Despite sluggish economic growth, the average change-in-control benefit ("golden parachute") provided to CEOs at large U.S. companies increased 32 percent over a two-year period, rising to $30.2 million in 2011 from $22.9 million in 2009, according to the latest annual study by tax advisory firm Alvarez & Marsal Taxand.
The 2011 study analyzed change-in-control arrangements among the top 200 publicly traded U.S. companies, revealing that the increase was driven primarily by equity-based payouts tied to a company’s performance.
“Pressure from shareholder groups is continuing to drive more performance-based compensation—such as equity-based compensation—and fewer gross-up payments, which cover the full amount of any excise tax imposed on the executive in a change-in-control situation,” said Brian Cumberland, a managing director with Alvarez & Marsal Taxand and national practice leader of its compensation and benefits practice. “These findings demonstrate both a shift in what’s expected from senior management and a direct correlation between corporate performance and CEO rewards.”
Key findings from the 2011 study report, released in January 2012, include:
• Of the companies reviewed, 99 percent provided some type of change-in-control protection, of which the vast majority (96 percent) had protection under equity plans.

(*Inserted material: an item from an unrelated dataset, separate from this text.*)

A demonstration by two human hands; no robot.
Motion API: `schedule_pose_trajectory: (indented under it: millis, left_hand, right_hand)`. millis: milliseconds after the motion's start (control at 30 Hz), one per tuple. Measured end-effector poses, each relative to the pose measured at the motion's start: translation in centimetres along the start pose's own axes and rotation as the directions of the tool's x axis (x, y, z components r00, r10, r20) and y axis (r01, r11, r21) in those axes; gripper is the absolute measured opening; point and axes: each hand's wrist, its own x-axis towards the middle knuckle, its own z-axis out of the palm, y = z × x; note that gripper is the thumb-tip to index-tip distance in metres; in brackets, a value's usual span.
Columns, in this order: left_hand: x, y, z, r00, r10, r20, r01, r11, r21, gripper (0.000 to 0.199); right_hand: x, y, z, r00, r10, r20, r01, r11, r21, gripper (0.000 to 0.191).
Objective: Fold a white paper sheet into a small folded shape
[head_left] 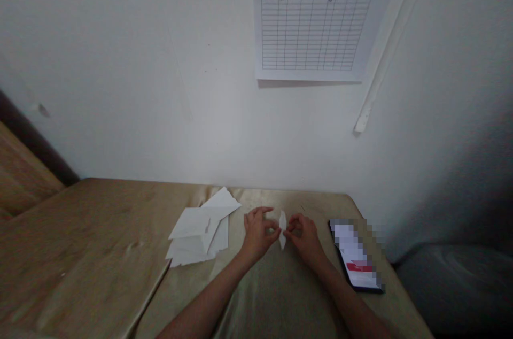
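A small folded piece of white paper (282,229), narrow and pointed at top and bottom, stands between my two hands above the cloth-covered table. My left hand (259,229) pinches its left side between thumb and fingertip, the other fingers lifted apart. On the right side my right hand (302,233) grips the same paper with thumb and forefinger, its remaining fingers curled. Several loose sheets of white paper (192,251) lie overlapped to the left of my left hand, some with torn edges.
A smartphone (352,256) with a lit screen, partly pixelated, lies near the right edge of the table (100,232). Behind rises a white wall (160,87) with a printed chart (312,29) and a white strip (380,71). Wooden furniture (24,173) stands at far left, a dark rounded shape (457,285) at right.
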Motion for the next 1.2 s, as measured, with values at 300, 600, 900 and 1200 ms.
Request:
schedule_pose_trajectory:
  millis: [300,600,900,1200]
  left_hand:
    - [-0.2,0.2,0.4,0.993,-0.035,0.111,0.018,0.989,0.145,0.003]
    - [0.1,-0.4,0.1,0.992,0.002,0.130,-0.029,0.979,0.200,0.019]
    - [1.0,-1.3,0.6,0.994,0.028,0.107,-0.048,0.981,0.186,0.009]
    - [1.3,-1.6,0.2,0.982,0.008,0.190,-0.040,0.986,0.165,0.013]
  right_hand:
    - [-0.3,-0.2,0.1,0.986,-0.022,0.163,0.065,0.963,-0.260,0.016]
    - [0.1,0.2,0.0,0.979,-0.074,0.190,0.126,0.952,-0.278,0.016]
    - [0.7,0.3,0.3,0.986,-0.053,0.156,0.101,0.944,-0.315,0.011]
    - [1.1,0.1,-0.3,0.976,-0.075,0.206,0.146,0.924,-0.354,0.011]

Employment/severance agreements and retirement/deferred compensation plans trailed behind at 64 percent and 49 percent.
• Similar to 2009 and 2010, 78 percent of CEOs and 80 percent of other named executive officers (NEOs) were entitled to receive a cash severance payment on termination in connection with a change in control.
Cash severance payments accounted for more than 25 percent of average change-in-control benefits received, the study revealed. Still, the majority (59.4 percent) of change-in-control benefits received were long-term incentive benefits, such as restricted stock shares and restricted stock options that were tied to performance.
Double-Trigger Vesting Up
Of note, double-trigger vesting has increased—meaning that another event must occur with a change in control for equity to vest, usually involuntary termination of the executive or the executive's resignation for "good reason" within a certain period after the change in control ("good reason" usually includes a reduction in the executive’s duties, responsibilities, authority, title, compensation or benefits, or a relocation beyond a certain distance).
“We’ve seen an increase in reluctance from shareholders to pay out CEOs on a change in control without termination of employment,” said Cumberland.
The survey found that:
• 53 percent of companies in 2011 offered at least one plan that provided for double-trigger vesting, up from only 28 percent in 2009.
• However, single-trigger vesting remained the primary practice to vest equity on a change in control.
Executive Tax Gross-Ups Down
Additionally, companies are reducing gross-up payments, which cover the full amount of any excise tax imposed on the executive in a change-in-control situation:
• Only 49 percent of CEOs had excise tax gross-up or modified gross-up protection in 2011, compared with 61 percent in 2009 and 66 percent in 2007.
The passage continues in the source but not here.